Estoy en la semana 24 en consulta no prevista, la doctora me vio montando bicicleta y me citó para hoy. Quiere examinarme. Como siempre me hace pasar y emplaza el biombo verde quirúrgico casi transparente entre la cola de barbitúricos, antihipertensivos y analgésicos y yo. El mismo biombo que protegió de la vista a mi madre y a mis tías hace décadas. La doctora extiende la mano y sondea el útero bien adentro: —cuello abierto. Culpa a la bicicleta y me da una orden de ingreso donde describe con detalles las prosodias del primer y el segundo trimestre. Debo permanecer en el hogar materno el tercer trimestre completo.
—Tú firma aquí y recoge lo imprescindible, te vas hoy, ya tienen tu cama.
Regresando a casa recojo tres bártulos y mi piedrecita del Cobre. Me despido de mi madre, de mi padre que está muy enfermo y de mi hermana de 13 años que llora cuando bajo la escalera.
Dos podas sinópticas al unísono, fin de la adolescencia, maternidad primeriza, extremidades dispares, el punto de velocidad máxima de crecimiento converge con la altura uterina. Mientras un jardinero poda el hemisferio derecho e mi cerebro, una jardinera poda el izquierdo, desenchufando neuronas distraídas, desconectando el plus de las de poca actividad reciente, encontrándose a ratos en la cisura sagital profunda entre ambos hemisferios sobre un pliegue de la duramadre, tomando agua en porrón en el cañaveral de mi cerebro, ambos empapados en la sustancia blanca de mis pensamientos más aterradores: su nacimiento y la muerte de mi padre.
Mientras la gran poda neuronal tiene lugar, una no se ríe a carcajadas asfixiantes con los amigos que no han parido, no se hace esto ni aquello, no se come ají picante, no se monta bicicleta. Se espera la matrescencia sentada en un balance; cric, crac, o acostada del lado derecho.
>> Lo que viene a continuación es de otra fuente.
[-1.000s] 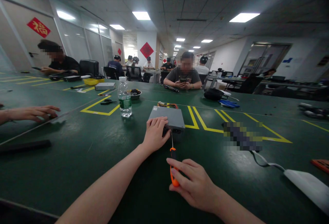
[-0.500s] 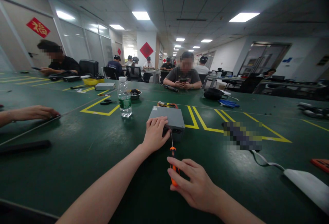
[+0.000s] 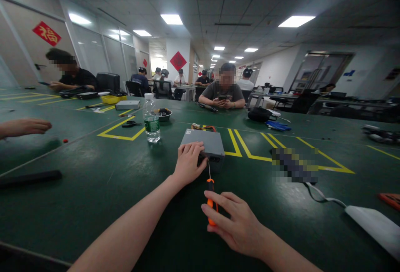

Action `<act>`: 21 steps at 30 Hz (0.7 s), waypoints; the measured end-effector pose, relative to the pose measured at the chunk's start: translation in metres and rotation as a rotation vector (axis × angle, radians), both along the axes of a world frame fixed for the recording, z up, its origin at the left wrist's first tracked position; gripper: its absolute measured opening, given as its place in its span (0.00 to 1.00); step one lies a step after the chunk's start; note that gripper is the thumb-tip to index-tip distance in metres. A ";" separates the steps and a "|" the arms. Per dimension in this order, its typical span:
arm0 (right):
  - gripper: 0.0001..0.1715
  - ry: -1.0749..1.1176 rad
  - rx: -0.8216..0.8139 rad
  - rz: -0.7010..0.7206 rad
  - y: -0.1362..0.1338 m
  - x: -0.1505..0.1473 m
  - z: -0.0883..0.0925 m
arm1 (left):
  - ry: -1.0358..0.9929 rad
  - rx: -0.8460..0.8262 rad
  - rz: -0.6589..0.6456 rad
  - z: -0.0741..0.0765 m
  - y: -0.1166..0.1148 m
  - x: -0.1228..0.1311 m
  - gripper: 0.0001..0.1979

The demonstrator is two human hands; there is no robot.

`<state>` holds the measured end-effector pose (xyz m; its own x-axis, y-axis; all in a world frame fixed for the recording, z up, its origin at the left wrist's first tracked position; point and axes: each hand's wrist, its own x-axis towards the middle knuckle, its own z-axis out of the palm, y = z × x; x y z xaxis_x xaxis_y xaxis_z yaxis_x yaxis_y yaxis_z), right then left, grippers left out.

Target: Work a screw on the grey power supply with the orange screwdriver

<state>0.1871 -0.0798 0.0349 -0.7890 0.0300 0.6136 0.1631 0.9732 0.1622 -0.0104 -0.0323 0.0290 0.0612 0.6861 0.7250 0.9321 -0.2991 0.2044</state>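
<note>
A grey metal computer power supply [image 3: 212, 140] rests on the green table, its bundle of coloured wires [image 3: 200, 127] at the far side. My left hand [image 3: 190, 159] grips its near left corner, fingers laid over the top and thumb down on the front face. In my right hand [image 3: 233, 220] is an orange and black screwdriver [image 3: 211, 201], held by the handle between thumb and fingers. The shaft points away from me and its tip meets the front face beside my left thumb. Whatever the tip touches is too small to make out.
A water bottle [image 3: 151, 120] stands left of the power supply, near a metal bowl [image 3: 164, 115]. Another person's hand [image 3: 26, 127] is at the left, near a small red object [image 3: 65, 140]. Right lie blue gloves [image 3: 278, 126] and a white power strip [image 3: 371, 226]. A person [image 3: 223, 88] sits opposite.
The screwdriver handle has turned a little in my right fingers, which shifted slightly. My left hand and the power supply stayed put. The other person's hand drew back left, leaving the red object.
</note>
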 end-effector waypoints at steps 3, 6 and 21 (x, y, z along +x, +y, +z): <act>0.12 0.037 0.016 0.029 0.003 -0.001 -0.007 | -0.001 0.004 0.000 -0.001 0.000 0.000 0.13; 0.12 0.054 -0.033 0.029 0.006 -0.001 -0.014 | -0.006 0.005 0.000 -0.001 0.000 0.000 0.13; 0.12 0.026 -0.021 0.026 0.006 0.001 -0.011 | 0.001 -0.004 0.005 0.000 0.000 0.000 0.13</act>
El lugar que enclaustra a las embarazadas bajo estricta vigilancia, médica, fue el hogar de una cubana y su esposo un italiano de la costa de Positano. El chofer de la ambulancia vino contándonos todo sobre la pareja en el camino. Los Suárez Barile se casaron a principios de los 90 en La Maison, la casa de moda de Miramar. En descapotable salieron a su fiesta celebrando su amor entre jolgorio de cláxones polirrítmicos que los acompañaron por la séptima avenida hasta internarse en Buenavista. Ya en casa los vecinos los esperaban en el parque de enfrente con puñaditos de arroz. La fiesta aguantó hasta el amanecer. Con los años, la pareja concibió la casa como un hostal, 11 habitaciones con sus baños, y construyeron un apartamento pequeño en la azotea, donde vivir y vigilar de cerca su negocio. Agregaron un ranchón con pool y un bar con una exclusiva colección de limoncellos. Cuenta el chofer que en el recibidor la Caridad compartía altar con la virgen de Positano. No era una virgen cualquiera esa —hace una pausa larga— parecía sudar. La casa la decomisaron a los Suárez Barile hace ya dos años. La ambulancia se detiene frente al lugar.—La pareja nunca pudo tener hijos. Me ayuda a bajar y se despide —cuídate mucho.
No es un hospital, aunque se hacen muchos de los mismos procedimientos parece un poco más amigable. La apariencia merengada de las paredes acoge como si pudieran atravesarse y dentro fuera puro algodón tibio. En la entrada me siento bajo los dos nichos vacíos de las dos vírgenes. La doctora a cargo viene a conocerme y me hace pasar a su consulta, Me tranquiliza su nombre, Rosa, como mi madre. Es una mujer serena y elegante, voz gruesa y limpia. Como Agnódice parece levantar su túnica solo para decir —Tranquila. Una obstetra se asoma a sí misma en el cuerpo que explora. Con lámpara incandescente encuentra un espejo al fondo del útero. Me abraza y pregunta si estoy en el Pre.
—No, tengo 21 años, estoy en la universidad.
—Entonces compartimos la misma edad de madre primeriza. Sonríe. Me abraza.